● Problem description: The reply should contain the full listing exactly as written and no pictures at all.

● Dataset extract:
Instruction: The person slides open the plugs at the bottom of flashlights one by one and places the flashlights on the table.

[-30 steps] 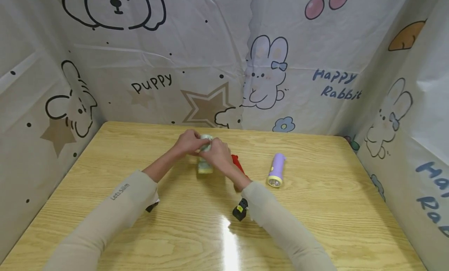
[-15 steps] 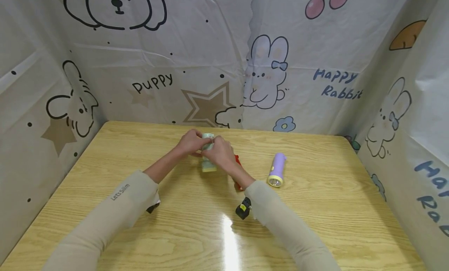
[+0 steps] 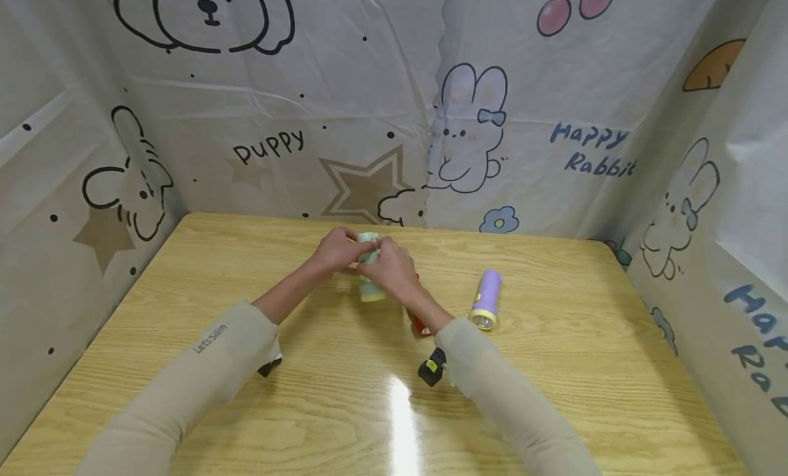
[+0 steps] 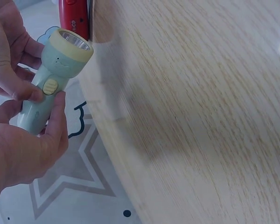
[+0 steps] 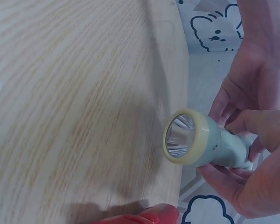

● Answer area:
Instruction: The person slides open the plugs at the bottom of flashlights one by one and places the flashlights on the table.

[-30 steps] 
[-15 steps] 
[+0 steps] 
[+0 steps] 
[+0 steps] 

The response to the exercise is now complete.